Jumat, 04 September 2009

Senyum Dalam Pekat

Sejenak ku terhenyak dari lamunanku, menukik bayang hingga di alam suram. Padamu kisah kulukis cerita, padamu indah kusayat bahagia. Cerita sedih ku .ini berawal dari sebuah curahan hati yang kugantung pada dinding langit saat aku rebahkan diri menanti bayang dalam alam misteri mimpi. Terbangun kemudian dari tidurku ketika ingatanku menyapa yang tak kuinginkan. Ada kisah yang terkenang, hingga aku harus terdepak dari barisanku menjulang dan menggapai kisah yang kuimpikan. Namun biar dan biarlah, semua itu hanyalah ampas dari deritaku selama ini. Terkadang aku takluk dan tersadarkan bahwa masih ada derita yang lebih pilu menantimu dihari depan, pahami dan hiasi kegagalan dan penderitaan hari ini untuk kau bingkai hari esok.
Ah…, hidup, aku hanya biasmu, mungkin juga hanya bayangmu, kemana kaki kan ku langkahi ketika didepanku nampak jurang yang curam. Apa yang akan aku pilih antara luka tersayat atau pilu yang tiada henti. Jiwaku berdusta tentang kasih sesaat, hati menapik kalau ada rasa yang ingin merasa.
Kini kasih sayangku harus terhempas didermaga cerita. Kutatap dan kulambai engkau yang pergi. Kuingat satu hal ketika engkau beranjak dari tempat kita berdiri dan menggapai tangga kapal yang akan membawamu ketempat yang hanya kulihat dalam peta, bahwa engkau pergi untuk kembali, semoga dan semoga akan seperti yang terucapkan oleh lidahmu. Kuhanya bisa menjawab lewat hati yang kemudian mengacaki mataku.
Basah aku pada dinding-dinding sepi, linangan hati yang menepi akibat ada onak karena rindu, membesukku dipembaringan ini.
Kasih, bila bimbang ini kau tepis dengan khabarmu, mungkin aku tak akan sepedih ini. Kian saat, kian waktu, kutatap nomor yang mengisi kertas tergantung ditembok. Kuhitung-hitung sudah berminggu-minggu bisikmu tak terdengar, candamu tak menyapa, mungkinkah rindukku tak terjawab? Berbagai tanda tanya kini, melingkari kepenatanku. Adakah benar kata orang bahwa jarakmu denganku tak bisa menjamin dekatnya hati kita seperti dulu lagi? Aku cemas, aku resah, aku gelisah.
Kasih, tatap diriku dalam ingatanmu, gerakkan tanganmu untuk memelukku, karena aku sepi dari dirimu. Jika memang sekarang kita ditakdirkan untuk jauh kemudian bersama menjalin kasih yang tertunda ini suatu saat, mungkin piluku hari ini, aku relakan hingga engkau hadir kembali. nAmun bila memang tidak, biarkan aku mendengar kisahmu yang mulai menepis cintaku. Adakah bunga yang kemarin aku titip pada dirimu, kini layu? Bila memang telah terkubur, tiupkan hawa tanah untuk aku pahami, hingga aku mampu terjaga dari rindu ini.

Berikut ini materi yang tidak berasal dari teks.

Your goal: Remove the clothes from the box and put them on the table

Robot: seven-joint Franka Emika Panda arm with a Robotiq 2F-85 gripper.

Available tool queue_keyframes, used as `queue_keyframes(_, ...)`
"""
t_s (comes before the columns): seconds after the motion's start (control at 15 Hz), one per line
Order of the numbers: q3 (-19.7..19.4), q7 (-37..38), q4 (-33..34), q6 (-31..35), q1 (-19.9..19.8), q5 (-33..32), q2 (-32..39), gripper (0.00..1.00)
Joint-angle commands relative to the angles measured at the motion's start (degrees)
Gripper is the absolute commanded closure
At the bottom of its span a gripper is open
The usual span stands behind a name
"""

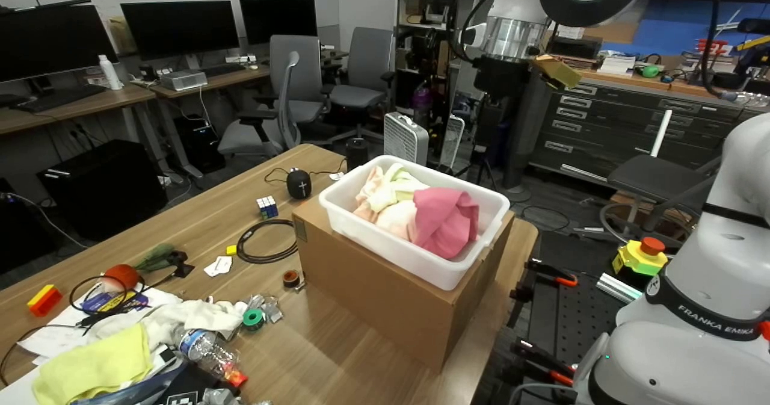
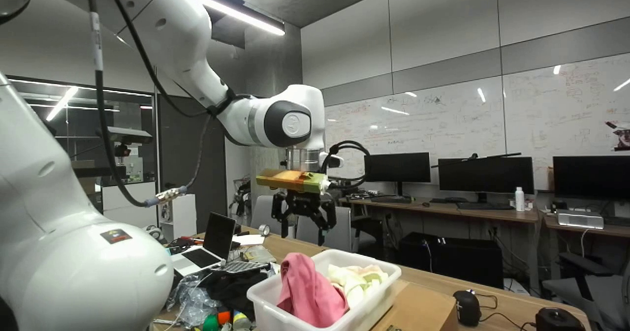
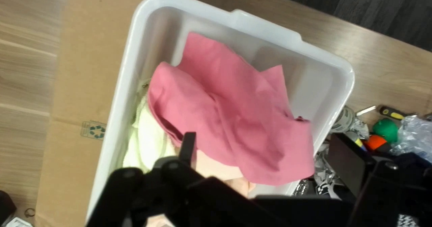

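Arm (image 1: 710, 284) w/ FRANKA EMIKA (image 1: 716, 322), clothes (image 1: 442, 221) in bin (image 1: 385, 247), recyc. logo (image 3: 95, 131)

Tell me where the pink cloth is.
In an exterior view, the pink cloth lies in the white bin, towards its right side, touching the pale clothes at its left.

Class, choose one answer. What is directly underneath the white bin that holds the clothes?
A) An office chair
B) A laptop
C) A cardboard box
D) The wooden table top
C: in an exterior view, the white bin sits on top of the cardboard box, whose brown side shows between the bin and the wooden table.
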Motion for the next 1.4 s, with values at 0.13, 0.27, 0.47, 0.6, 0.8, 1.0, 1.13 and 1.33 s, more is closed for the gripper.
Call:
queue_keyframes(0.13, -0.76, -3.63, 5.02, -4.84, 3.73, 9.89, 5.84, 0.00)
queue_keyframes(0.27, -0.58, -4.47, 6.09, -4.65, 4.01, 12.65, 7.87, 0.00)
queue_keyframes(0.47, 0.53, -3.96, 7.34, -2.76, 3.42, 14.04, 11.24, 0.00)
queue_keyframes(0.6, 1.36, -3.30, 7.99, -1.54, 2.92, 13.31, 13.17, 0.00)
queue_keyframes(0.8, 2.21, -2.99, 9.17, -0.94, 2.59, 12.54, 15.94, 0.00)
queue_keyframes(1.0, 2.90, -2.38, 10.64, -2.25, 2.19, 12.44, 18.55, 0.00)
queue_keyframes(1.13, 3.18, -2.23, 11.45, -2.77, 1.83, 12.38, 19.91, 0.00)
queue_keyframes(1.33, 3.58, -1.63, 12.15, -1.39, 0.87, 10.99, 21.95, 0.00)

Kupendam kasih demi cinta yang subur, namun kini kurasa ada hati yang terpendam untuk menanti cinta yang hilang. Ya, Tuhanku bila ada hamba-Mu yang bisa ku bagikan parahara hati ini, maka tunjukkanlah, karena aku yang tak mampu menahan parahara ini seorang diri, Ya Tuhanku.